■ PROBLEM STATEMENT
Lift out each line of the data that holds "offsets".

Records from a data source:

..........

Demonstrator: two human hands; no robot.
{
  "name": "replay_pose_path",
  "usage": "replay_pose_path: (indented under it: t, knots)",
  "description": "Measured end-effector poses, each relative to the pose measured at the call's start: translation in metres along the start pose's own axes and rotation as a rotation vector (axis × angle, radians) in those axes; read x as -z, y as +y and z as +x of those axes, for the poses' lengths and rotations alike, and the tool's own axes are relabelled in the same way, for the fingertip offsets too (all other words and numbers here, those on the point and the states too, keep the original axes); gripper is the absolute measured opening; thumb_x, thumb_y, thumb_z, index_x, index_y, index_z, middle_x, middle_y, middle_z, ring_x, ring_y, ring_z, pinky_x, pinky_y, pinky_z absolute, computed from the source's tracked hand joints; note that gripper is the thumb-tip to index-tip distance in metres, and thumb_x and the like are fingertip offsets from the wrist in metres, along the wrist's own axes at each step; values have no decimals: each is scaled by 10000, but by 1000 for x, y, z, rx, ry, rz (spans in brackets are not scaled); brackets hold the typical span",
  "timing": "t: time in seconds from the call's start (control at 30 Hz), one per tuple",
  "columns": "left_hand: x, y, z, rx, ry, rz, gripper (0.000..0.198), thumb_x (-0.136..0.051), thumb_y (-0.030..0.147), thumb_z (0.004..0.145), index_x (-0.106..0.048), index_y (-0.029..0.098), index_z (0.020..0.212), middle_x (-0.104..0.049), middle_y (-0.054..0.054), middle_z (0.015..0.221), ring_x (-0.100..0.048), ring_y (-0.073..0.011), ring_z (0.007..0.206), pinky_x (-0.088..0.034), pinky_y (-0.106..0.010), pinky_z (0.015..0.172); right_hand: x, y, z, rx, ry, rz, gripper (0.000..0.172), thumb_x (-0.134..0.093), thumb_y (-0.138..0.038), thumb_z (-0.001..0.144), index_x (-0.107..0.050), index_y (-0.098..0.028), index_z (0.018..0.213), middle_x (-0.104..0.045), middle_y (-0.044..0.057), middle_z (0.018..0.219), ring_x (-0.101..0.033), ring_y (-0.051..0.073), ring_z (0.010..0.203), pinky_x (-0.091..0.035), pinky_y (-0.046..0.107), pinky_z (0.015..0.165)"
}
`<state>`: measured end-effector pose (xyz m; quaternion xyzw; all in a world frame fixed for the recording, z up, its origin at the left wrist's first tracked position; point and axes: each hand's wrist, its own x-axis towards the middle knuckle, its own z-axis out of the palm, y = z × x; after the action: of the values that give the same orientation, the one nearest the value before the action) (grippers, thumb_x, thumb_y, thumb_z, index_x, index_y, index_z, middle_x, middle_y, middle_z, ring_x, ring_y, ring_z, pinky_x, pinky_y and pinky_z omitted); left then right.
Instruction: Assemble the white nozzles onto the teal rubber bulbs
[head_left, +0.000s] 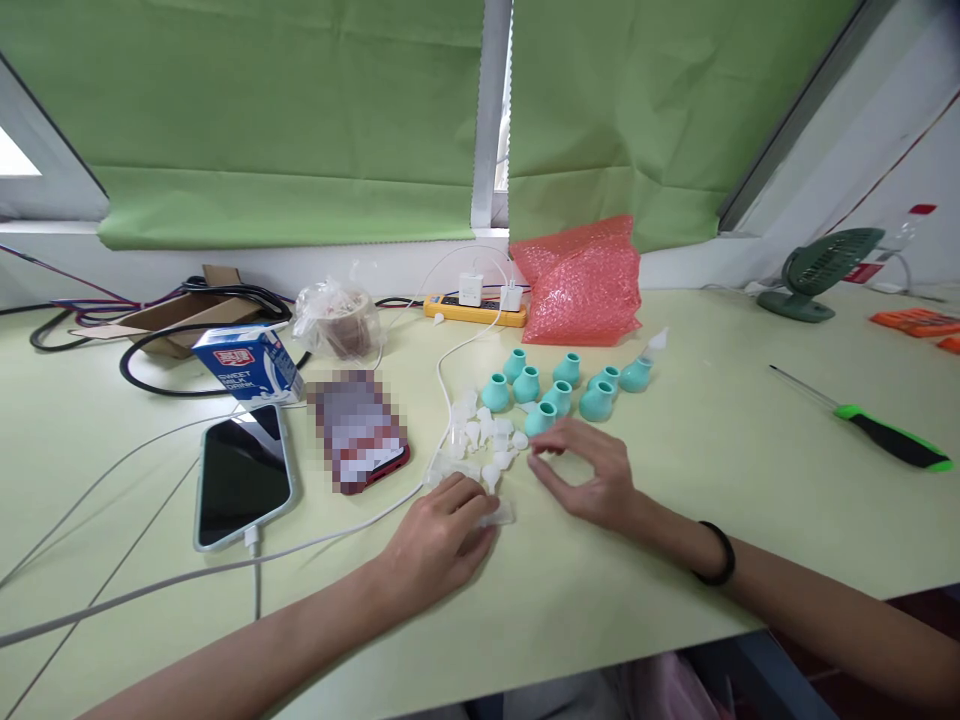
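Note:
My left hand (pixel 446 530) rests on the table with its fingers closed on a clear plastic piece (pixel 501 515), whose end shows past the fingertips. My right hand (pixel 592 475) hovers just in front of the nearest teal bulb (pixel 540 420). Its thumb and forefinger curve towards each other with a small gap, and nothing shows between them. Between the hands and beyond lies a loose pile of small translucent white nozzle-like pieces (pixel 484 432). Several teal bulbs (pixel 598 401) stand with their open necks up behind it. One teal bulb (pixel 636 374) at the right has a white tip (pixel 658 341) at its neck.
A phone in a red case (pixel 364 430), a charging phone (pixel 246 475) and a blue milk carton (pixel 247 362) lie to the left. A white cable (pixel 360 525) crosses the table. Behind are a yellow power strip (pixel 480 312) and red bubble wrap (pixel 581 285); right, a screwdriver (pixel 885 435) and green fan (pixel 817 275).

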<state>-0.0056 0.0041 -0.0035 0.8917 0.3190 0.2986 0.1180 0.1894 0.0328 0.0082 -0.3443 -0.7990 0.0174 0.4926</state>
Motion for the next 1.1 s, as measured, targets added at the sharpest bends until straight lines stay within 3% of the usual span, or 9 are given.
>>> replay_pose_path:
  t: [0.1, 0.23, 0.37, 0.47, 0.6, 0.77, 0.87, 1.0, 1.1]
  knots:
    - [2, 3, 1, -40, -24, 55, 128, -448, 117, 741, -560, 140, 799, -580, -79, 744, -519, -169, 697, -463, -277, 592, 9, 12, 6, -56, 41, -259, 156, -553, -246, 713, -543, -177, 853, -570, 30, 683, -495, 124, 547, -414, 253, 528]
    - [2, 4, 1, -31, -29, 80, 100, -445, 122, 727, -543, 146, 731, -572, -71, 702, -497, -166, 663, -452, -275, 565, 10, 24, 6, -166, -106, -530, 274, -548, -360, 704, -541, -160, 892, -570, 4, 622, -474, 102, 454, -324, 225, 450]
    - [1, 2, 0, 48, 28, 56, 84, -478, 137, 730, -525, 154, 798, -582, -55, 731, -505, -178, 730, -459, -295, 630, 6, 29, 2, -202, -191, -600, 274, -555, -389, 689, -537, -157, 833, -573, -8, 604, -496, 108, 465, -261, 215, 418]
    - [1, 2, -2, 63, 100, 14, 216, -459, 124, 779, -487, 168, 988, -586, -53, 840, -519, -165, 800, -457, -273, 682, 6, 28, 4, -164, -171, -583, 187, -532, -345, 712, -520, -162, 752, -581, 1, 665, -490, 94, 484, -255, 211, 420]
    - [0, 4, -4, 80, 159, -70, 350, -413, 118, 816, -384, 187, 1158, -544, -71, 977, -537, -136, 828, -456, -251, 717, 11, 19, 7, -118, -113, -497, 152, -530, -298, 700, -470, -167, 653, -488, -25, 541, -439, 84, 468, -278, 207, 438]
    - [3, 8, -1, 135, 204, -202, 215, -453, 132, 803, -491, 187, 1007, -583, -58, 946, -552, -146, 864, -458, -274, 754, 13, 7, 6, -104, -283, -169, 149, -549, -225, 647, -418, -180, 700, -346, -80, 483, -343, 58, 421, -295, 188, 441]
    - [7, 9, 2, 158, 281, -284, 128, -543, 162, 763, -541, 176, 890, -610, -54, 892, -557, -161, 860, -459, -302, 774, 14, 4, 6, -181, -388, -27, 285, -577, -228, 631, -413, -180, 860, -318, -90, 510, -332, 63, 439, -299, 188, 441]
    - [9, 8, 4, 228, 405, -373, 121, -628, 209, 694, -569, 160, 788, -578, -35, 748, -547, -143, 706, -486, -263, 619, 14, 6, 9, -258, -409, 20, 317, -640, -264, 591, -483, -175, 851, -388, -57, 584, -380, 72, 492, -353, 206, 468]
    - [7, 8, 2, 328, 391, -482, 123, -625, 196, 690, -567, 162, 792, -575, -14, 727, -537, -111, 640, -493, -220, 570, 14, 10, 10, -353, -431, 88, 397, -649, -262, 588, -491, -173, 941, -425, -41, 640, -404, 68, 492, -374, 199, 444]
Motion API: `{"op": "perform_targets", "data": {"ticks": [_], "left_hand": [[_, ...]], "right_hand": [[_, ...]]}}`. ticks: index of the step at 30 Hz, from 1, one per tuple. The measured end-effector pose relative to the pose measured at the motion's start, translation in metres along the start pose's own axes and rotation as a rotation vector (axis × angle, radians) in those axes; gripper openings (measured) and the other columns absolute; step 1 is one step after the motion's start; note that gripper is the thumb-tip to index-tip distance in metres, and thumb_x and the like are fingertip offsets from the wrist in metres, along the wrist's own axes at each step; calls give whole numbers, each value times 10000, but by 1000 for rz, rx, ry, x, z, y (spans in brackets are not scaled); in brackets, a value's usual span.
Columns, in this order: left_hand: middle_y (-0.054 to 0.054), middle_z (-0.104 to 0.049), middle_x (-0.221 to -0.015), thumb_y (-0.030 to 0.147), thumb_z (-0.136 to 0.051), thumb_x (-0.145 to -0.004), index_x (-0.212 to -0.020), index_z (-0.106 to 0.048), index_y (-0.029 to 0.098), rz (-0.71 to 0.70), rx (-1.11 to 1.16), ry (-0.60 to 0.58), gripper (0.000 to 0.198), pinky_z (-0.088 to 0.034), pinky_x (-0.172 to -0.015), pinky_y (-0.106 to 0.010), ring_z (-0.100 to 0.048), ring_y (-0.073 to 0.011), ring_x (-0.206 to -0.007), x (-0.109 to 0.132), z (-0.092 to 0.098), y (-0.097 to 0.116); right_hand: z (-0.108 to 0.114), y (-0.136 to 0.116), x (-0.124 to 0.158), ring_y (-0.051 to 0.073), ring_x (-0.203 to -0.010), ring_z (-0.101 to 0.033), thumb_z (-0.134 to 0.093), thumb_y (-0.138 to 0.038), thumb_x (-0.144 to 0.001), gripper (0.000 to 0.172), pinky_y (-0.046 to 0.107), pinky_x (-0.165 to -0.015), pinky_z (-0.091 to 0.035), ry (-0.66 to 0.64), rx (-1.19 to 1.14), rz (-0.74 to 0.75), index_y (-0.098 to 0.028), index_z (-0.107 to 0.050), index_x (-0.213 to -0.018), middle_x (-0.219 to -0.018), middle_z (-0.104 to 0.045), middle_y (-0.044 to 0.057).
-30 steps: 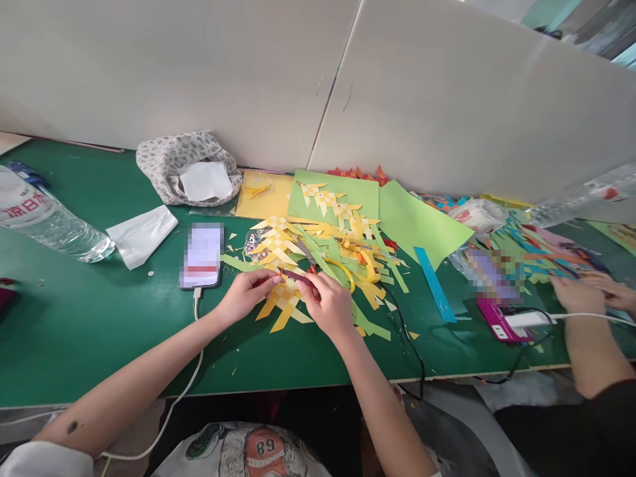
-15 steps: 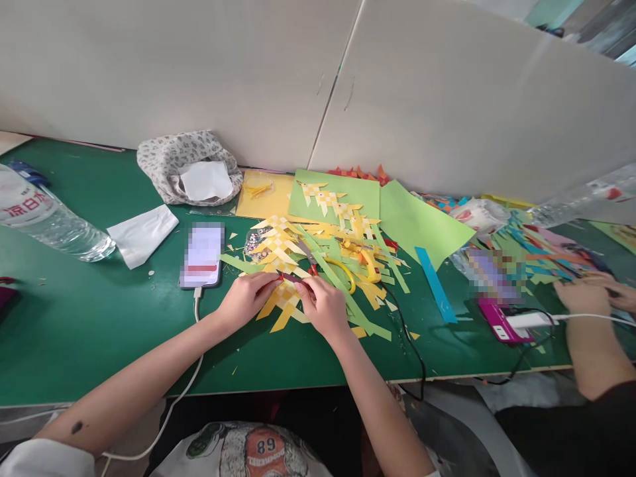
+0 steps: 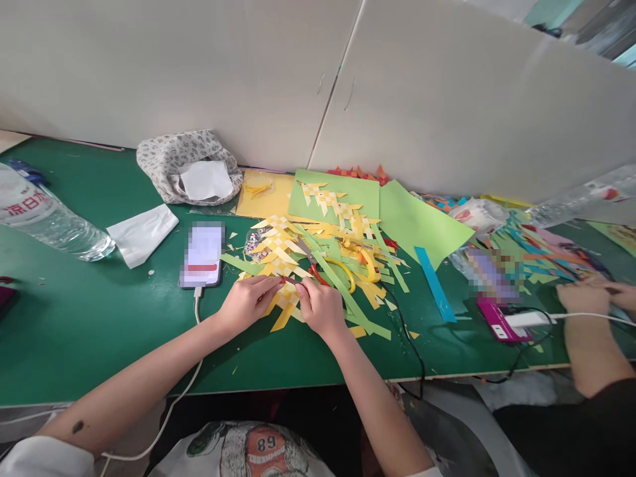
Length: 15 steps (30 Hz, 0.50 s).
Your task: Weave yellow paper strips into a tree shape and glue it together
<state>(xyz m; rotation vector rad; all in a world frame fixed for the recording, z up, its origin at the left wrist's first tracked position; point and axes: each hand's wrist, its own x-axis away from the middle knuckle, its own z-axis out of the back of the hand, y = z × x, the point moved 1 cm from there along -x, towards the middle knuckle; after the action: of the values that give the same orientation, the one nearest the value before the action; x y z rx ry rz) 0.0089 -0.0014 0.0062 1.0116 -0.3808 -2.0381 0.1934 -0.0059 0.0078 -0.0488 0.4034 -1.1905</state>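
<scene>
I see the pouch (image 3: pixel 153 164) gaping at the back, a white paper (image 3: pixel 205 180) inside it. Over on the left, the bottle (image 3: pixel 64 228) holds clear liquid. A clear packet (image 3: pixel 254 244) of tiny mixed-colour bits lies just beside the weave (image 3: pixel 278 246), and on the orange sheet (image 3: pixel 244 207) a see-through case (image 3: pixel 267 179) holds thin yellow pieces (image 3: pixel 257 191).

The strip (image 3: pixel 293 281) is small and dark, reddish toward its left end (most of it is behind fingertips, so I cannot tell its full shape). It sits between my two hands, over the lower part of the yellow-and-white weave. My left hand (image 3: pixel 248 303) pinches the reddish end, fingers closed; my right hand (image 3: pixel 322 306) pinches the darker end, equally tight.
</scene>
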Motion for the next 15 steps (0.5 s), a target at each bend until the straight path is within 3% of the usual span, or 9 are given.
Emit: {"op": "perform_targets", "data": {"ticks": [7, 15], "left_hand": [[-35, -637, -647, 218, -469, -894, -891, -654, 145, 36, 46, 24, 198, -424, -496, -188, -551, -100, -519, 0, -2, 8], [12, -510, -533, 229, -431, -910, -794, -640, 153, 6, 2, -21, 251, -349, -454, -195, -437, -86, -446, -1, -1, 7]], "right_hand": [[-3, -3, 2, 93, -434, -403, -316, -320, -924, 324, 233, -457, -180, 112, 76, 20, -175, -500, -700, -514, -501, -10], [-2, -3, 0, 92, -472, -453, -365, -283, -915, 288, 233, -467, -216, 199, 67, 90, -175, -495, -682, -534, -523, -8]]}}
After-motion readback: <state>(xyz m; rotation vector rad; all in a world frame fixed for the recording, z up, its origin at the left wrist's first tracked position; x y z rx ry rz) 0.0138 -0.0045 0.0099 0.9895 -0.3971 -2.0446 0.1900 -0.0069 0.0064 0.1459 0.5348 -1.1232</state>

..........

■ SOLUTION
  "description": "Measured end-effector poses, each relative to the pose measured at the call's start: translation in metres along the start pose's own axes and rotation as a rotation vector (axis × angle, radians) in those axes; read x as -z, y as +y and z as +x of those axes, for the poses' lengths and rotations alike, and the tool's own axes are relabelled in the same way, for the fingertip offsets too (all other words and numbers here, those on the point and the states too, keep the original axes); gripper is the absolute measured opening; thumb_x, thumb_y, thumb_z, index_x, index_y, index_z, middle_x, middle_y, middle_z, ring_x, ring_y, ring_z, pinky_x, pinky_y, pinky_z absolute, computed from the source's tracked hand joints; note that gripper is the thumb-tip to index-tip distance in metres, and thumb_x and the like are fingertip offsets from the wrist in metres, along the wrist's own axes at each step; values have no decimals: each is scaled by 10000, but by 1000 for x, y, z, rx, ry, rz (spans in brackets are not scaled); brackets hold the typical span",
Motion API: `{"op": "perform_targets", "data": {"ticks": [_], "left_hand": [[_, ...]], "right_hand": [[_, ...]]}}`. ticks: index of the step at 30 Hz, from 1, one per tuple. The measured end-effector pose relative to the pose measured at the motion's start, translation in metres along the start pose's own axes and rotation as a rotation vector (axis × angle, radians) in those axes; gripper openings (measured) and the other columns absolute; step 1 is one step after the motion's start; note that gripper is the thumb-tip to index-tip distance in metres, and thumb_x and the like are fingertip offsets from the wrist in metres, along the wrist's own axes at each step; calls give whole numbers, each value times 10000, but by 1000 for rz, rx, ry, x, z, y (spans in brackets are not scaled); in brackets, a value's usual span.

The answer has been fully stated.